YOUR TASK >>
Filter the entries down to the lines holding "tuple", then copy those lines.

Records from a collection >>
>>>>
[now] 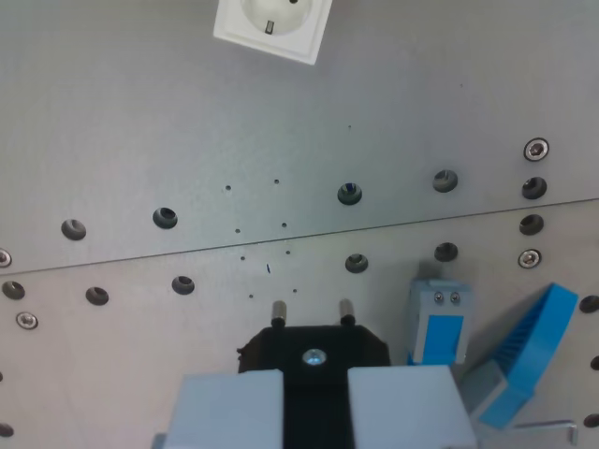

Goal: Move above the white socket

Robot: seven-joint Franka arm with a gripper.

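Observation:
The white socket (271, 26) lies at the top edge of the wrist view, slightly left of centre, tilted and partly cut off by the frame. My gripper (315, 379) is at the bottom centre, far below the socket in the picture. Its two grey fingers (229, 407) are shut on a black plug (314, 354). The plug's two metal pins (278, 311) point toward the top of the view.
The grey metal plate (281, 140) has a seam running across it, with several round holes (349, 194) and screws (535, 148). On the wrist view's right, a small blue-and-grey block (438, 323) stands beside a blue ribbed part (529, 354).

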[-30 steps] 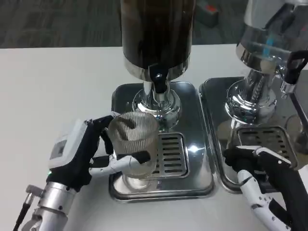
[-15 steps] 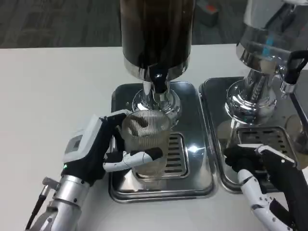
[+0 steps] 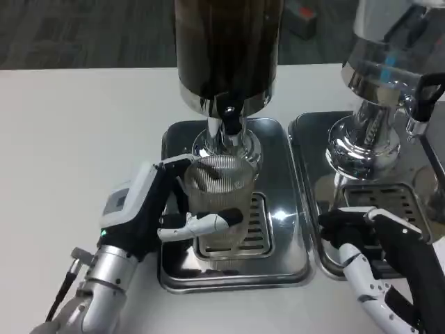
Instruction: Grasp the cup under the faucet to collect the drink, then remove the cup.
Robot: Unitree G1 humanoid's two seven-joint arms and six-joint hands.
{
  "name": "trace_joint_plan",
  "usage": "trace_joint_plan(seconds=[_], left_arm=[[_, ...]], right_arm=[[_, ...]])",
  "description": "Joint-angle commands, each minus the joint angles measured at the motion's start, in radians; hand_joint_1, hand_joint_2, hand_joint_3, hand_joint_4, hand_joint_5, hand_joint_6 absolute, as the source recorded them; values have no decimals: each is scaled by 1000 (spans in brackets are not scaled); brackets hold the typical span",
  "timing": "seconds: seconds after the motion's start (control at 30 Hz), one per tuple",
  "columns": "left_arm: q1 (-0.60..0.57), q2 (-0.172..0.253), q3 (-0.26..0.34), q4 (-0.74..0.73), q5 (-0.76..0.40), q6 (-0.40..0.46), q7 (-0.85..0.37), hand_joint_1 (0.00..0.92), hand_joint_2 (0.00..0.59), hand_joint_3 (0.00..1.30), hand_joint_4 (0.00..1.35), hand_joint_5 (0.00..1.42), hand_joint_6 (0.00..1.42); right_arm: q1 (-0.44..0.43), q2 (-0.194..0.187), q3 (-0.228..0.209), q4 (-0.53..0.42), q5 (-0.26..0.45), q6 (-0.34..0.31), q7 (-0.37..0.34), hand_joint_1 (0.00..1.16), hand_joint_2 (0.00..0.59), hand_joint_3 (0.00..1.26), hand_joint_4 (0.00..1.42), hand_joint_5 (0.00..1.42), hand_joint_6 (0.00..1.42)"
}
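A clear ribbed cup [image 3: 221, 189] stands over the slotted drip grate [image 3: 252, 224], just in front of and below the black faucet [image 3: 229, 118] of the dark drink dispenser [image 3: 226, 49]. My left hand [image 3: 149, 209] grips the cup from its left side, with white fingertips [image 3: 208, 223] wrapped round its front. My right hand [image 3: 389, 250] rests at the front of the neighbouring tray, fingers curled in with nothing in them. No stream from the faucet is visible.
A steel tray [image 3: 174, 275] holds the dark dispenser. To the right, a second steel tray [image 3: 309, 181] carries a clear-tank dispenser [image 3: 379, 76] with its own black tap [image 3: 421, 104] and grate [image 3: 379, 202]. White tabletop [image 3: 69, 139] spreads to the left.
My left hand has carried the cup to the right and back, from the tray's front-left corner to just under the faucet. My right hand has barely moved.
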Motion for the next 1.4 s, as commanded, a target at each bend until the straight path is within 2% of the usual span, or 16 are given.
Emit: trace_joint_plan(seconds=[0.03,0.53,1.17,1.4], left_arm=[[-21,-12,-10,18,-6,8,-12,414,40,652,770,955,1333],[-18,-16,-2,27,-40,-2,-58,340,56,556,689,926,1291],[41,34,0,-39,-58,-46,-77,297,56,544,638,861,1221],[39,40,0,-49,-57,-42,-97,281,50,526,636,843,1219]], right_arm=[[4,2,4,-20,-5,14,3,375,485,525,511,491,590],[-7,2,6,-14,-3,31,6,376,481,525,516,497,592],[-56,0,0,27,28,41,21,356,483,532,516,508,645],[-76,1,-9,41,37,39,12,345,476,532,518,508,658]])
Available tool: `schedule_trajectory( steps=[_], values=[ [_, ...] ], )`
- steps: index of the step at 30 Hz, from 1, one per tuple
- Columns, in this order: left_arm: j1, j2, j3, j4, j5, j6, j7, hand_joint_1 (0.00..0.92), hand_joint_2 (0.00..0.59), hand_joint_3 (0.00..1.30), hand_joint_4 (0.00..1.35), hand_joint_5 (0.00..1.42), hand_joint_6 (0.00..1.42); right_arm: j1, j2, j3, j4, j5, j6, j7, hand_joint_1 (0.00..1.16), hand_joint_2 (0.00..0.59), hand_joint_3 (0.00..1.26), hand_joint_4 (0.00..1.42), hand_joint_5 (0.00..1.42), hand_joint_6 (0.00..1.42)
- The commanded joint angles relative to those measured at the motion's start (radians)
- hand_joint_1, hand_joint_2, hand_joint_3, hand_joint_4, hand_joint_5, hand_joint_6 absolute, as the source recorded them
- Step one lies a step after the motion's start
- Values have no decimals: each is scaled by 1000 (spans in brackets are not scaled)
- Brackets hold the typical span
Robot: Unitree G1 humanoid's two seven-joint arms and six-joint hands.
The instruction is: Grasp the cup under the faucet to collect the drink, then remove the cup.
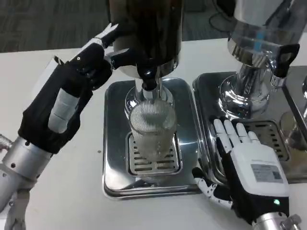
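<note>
A: What's the white table (62, 191) carrying?

B: Two shiny metal drip trays are sitting on it, side by side and nearly touching. The left tray (115, 143) is lying in the middle, and the right tray (206, 96) is running off the picture's edge.

A: Anything else resting on the tabletop itself?

B: The right hand (249, 163) is lying mostly over the right tray's front edge, and its thumb is hanging over the bare table between the trays. Can't tell if it's actually touching. Beyond the table's far edge, dark carpet (53, 24) is showing.
</note>
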Motion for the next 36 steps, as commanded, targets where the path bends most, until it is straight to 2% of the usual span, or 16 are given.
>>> schedule_trajectory(
  steps=[1, 7, 12, 14, 17, 19, 27, 29, 33, 35, 36],
  values=[
    [-75, -21, 0, 53, 40, 37, -19, 0, 81, 213, 28, 250, 209, -5, 4, 1, 3, 1, -1, 0, 543, 318, 0, 0, 0, 45],
    [-137, -56, -20, 109, 86, 52, -62, 0, 83, 231, 26, 267, 226, 13, 15, -6, -2, 11, 12, 0, 543, 321, 0, 0, 0, 47],
    [-133, -81, -33, 110, 104, 56, -86, 0, 86, 232, 26, 261, 229, 15, 22, -7, -3, 15, 17, 4, 544, 321, 0, 0, 0, 56],
    [-123, -79, -43, 92, 115, 56, -93, 0, 87, 233, 23, 258, 229, 14, 19, -7, -9, 14, 16, 11, 544, 321, 0, 0, 0, 58],
    [-90, -69, -52, 49, 171, 14, -73, 0, 88, 233, 22, 256, 230, 15, 11, 4, -24, -15, 17, 10, 544, 322, 0, 0, 0, 60],
    [-63, -54, -64, 2, 243, -17, -56, 0, 93, 241, 25, 254, 232, 9, 15, 5, -15, -7, 12, 12, 544, 322, 0, 0, 0, 61],
    [-25, -17, -88, -59, 402, -81, 11, 0, 103, 253, 37, 244, 231, 12, 22, -3, -4, 12, 12, 16, 544, 322, 0, 0, 0, 63],
    [-23, -2, -91, -68, 442, -100, 30, 0, 104, 257, 40, 243, 232, 14, 24, -19, -3, 51, -3, 17, 544, 322, 0, 0, 0, 63],
    [-19, 16, -104, -73, 480, -118, 53, 0, 106, 262, 44, 243, 233, 9, 30, -90, 16, 250, -101, 42, 518, 312, 0, 0, 0, 108],
    [-16, 20, -111, -67, 485, -124, 62, 0, 106, 264, 45, 243, 233, 5, 34, -116, 27, 320, -140, 45, 509, 310, 0, 0, 0, 139],
    [-16, 21, -114, -65, 488, -126, 66, 0, 106, 265, 45, 243, 231, 2, 29, -119, 30, 325, -160, 33, 505, 309, 0, 0, 0, 152]
  ],
)
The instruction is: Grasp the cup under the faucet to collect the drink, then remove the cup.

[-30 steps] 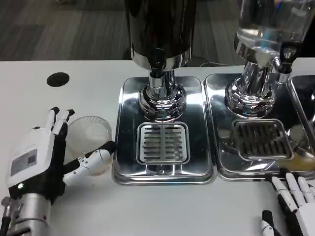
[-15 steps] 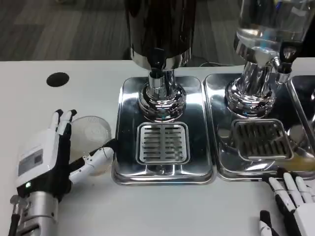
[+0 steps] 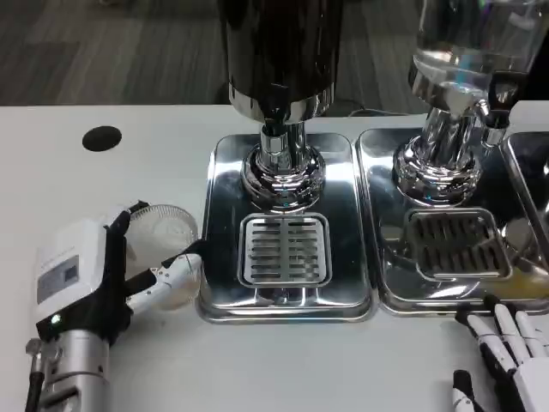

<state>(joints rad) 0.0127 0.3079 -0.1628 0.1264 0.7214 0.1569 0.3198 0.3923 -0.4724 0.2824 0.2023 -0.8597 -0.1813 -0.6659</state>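
Left robot hand point(image 3: 86, 279) now wrapped closer around the clear cup point(image 3: 165, 230) than 1 second ago: fingers risen over the far rim, thumb pressed along the near side, so likely gripping, though contact on the hidden side cannot be confirmed. Cup standing upright on the white tabletop point(image 3: 103, 180), just left of the left drip tray point(image 3: 221, 296), apparently empty, not yet under any faucet. Dark round hole point(image 3: 101, 138) farther back on the tabletop. Next rightward, the dark dispenser's faucet point(image 3: 276, 129) above the slotted grate point(image 3: 284, 249), nothing set on it. Beyond, the clear dispenser point(image 3: 467, 43) over the right drip tray point(image 3: 386, 292). At the lower right, right robot hand point(image 3: 510, 360) resting low at the picture's edge, fingers spread, holding nothing, little changed. Judged meaning: grasp closing or just closed; lifting and carrying the cup rightward onto the grate comes next.
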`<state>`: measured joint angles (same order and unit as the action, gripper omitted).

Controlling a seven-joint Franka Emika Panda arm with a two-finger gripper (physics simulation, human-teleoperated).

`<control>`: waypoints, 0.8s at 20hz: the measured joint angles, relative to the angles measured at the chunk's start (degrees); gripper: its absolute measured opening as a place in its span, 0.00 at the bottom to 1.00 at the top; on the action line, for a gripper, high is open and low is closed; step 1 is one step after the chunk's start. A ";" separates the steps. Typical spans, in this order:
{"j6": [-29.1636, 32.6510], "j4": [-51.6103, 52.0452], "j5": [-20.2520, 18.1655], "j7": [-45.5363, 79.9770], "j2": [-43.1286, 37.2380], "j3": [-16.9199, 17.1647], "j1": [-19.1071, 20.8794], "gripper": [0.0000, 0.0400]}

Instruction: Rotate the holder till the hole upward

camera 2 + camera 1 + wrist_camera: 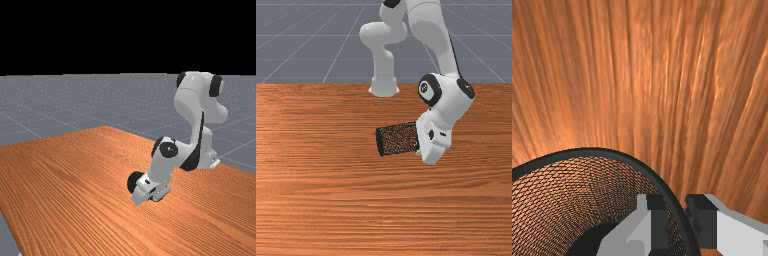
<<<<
TASK SOLUTION >>
  "timing": "seconds: seconds after the motion's start (control at 30 Hz), one per tuple",
- steps: index of the step at 30 Hz, from 1, one per tuple

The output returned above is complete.